I know I am happy for you that it is finally done.
I also know I am concerned about your health
I know you are in my thoughts and prayers
I know I really care for you Babe so look after yourself.


----------



## LEFSElover (Nov 11, 2008)

I know things have changed and now work and tomorrow are in the same sentence.
I know it's okay as it frees me up later in the month so two of us changed days off.
I know after cleaning and clearing our bedroom of clutter, dust and yuck, I have candles burning everywhere and it smells so good.
I know that the cup of tea I just finished was good.
I know that chocolate and I will always be in love.


----------



## radhuni (Nov 11, 2008)

I know

My DH is my best friend
I can't live without books
I like sunny and windy September days
I like to sleep


----------



## snack_pack85 (Nov 12, 2008)

I know that:

I didn't do anything to be treated this way
My dh is my saving grace
He'll be home soon enough
I will make new, healthy friends
I know things will get better
Life is good
I am lucky
Jesus Loves me


----------



## babetoo (Nov 12, 2008)

i know i got a lot of chores done today.
i know i was fired up by anger
i know all are fed up with my handyman stories. 
i know i have put my foot down and said "no more"
i know i even got some sewing done. 
i know a game i loved is back on line.
i know i can't get addicted to it again.


----------



## LEFSElover (Nov 13, 2008)

I know I want Babetoo to tell me what that game is.
I know I need to sleep.  Last couple of nights...not good.


----------



## LPBeier (Nov 13, 2008)

I know this flood isn't the end of the world
I know it will help us clear some junk out of the house
I know I am going to have to call the insurance company tomorrow
I know it showed that I am really getting better because even though I couldn't do a lot, I helped more than I would have before the surgery
I know that my little furball, Joey is going to finally get a haircut in the morning
I know we should get to bed but we are afraid the water will start coming in again.
I know GIG and there is a reason for all this.
I know I am praying for LEFSE to get a good night sleep.
I know I am proud of Babe for standing up to that handyman
I know I won't get tired of hearing about him because it is part of her life and I am interested.


----------



## kadesma (Nov 13, 2008)

I know Laurie and her dh are in my thoughts tonight
I know Lefse has prayers for a good nights rest
I know Babetoo has me wondering what game
I know I had a pretty good day getting shirts to paint for the kids
I know my two older granddaughters really look special on their horses rounding those barrels
I know I've got things to do for Thanksgiving
I know it will be at my daughters house and it wont be a bird but a piggy
I know I am tired and need to sleep
I know I can hardly wait til tomorrow to get my hair cut Ahhh I'll be human again and 5 lbs. lighter
I know this is it..Night
kadesma


----------



## expatgirl (Nov 13, 2008)

I know that I have need for your prayers, too
I have a 6cm lump behind my knee----could be a fatty non-cancerous tumor or...........just noticed Tues........pain and inflammation Wednesday.........deep vein thrombosis has been ruled out by a Doppler tonight
I know that I'm scared..............


----------



## pdswife (Nov 13, 2008)

I know that I'll send good thoughts to expat.
I know that we all will.
I know that the rain is pounding down and the wind is howling but it's good.  It means I'm home.
I know that dinner will be good.
I know Paul will find out about his new job today and I'm ready to hear all about it.
I know I'm proud of him and all the hard work he does to keep me healthy and safe and warm and happy.


----------



## babetoo (Nov 13, 2008)

LEFSElover said:


> I know I want Babetoo to tell me what that game is.
> I know I need to sleep.
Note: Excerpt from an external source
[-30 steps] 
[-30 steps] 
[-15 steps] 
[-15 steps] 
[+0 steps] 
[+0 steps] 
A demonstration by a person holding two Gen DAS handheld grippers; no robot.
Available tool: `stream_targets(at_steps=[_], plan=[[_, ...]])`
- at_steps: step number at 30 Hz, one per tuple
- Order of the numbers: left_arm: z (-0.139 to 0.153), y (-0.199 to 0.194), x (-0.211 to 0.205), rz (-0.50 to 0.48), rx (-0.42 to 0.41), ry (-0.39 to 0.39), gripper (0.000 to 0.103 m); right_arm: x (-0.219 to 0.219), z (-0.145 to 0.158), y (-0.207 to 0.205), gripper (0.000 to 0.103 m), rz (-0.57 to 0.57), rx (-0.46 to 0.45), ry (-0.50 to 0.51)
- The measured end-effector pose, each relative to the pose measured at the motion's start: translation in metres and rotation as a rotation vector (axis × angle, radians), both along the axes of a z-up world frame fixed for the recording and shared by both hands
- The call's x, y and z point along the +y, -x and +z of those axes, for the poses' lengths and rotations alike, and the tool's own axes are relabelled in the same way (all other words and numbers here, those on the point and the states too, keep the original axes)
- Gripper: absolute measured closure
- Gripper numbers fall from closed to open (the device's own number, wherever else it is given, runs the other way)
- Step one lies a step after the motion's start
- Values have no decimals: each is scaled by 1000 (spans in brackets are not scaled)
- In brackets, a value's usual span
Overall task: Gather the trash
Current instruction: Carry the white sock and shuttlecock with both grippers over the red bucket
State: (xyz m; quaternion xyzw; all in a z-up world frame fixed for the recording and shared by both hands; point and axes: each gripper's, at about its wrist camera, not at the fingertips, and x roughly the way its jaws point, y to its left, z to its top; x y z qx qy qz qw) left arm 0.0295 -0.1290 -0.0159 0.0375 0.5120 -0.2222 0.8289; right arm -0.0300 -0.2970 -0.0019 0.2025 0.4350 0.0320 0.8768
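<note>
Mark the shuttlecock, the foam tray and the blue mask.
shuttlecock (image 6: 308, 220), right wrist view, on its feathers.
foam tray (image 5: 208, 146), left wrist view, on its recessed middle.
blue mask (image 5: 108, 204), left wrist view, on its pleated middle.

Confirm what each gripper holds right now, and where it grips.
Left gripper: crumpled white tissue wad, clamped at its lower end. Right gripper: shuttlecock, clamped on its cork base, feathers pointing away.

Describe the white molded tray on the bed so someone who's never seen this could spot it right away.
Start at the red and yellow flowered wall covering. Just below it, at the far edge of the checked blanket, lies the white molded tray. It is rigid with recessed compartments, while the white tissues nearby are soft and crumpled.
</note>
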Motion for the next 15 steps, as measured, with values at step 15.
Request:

Last couple of nights...not good.


 
it was called tangleword. there was a large group that played together all the time. we all were great friends much like our gang here. played for over three years, the idea was to find words with letters on a board. one with most won, great fun. then yahoo shut it down, don't know why. that was over a year ago, major withdrawal for us all. some still e mail each other. one of them e mailed me about the new one that a guy has up. only called a different name. boy am i rusty. i was very addicted to the old one. don't want to do that again. 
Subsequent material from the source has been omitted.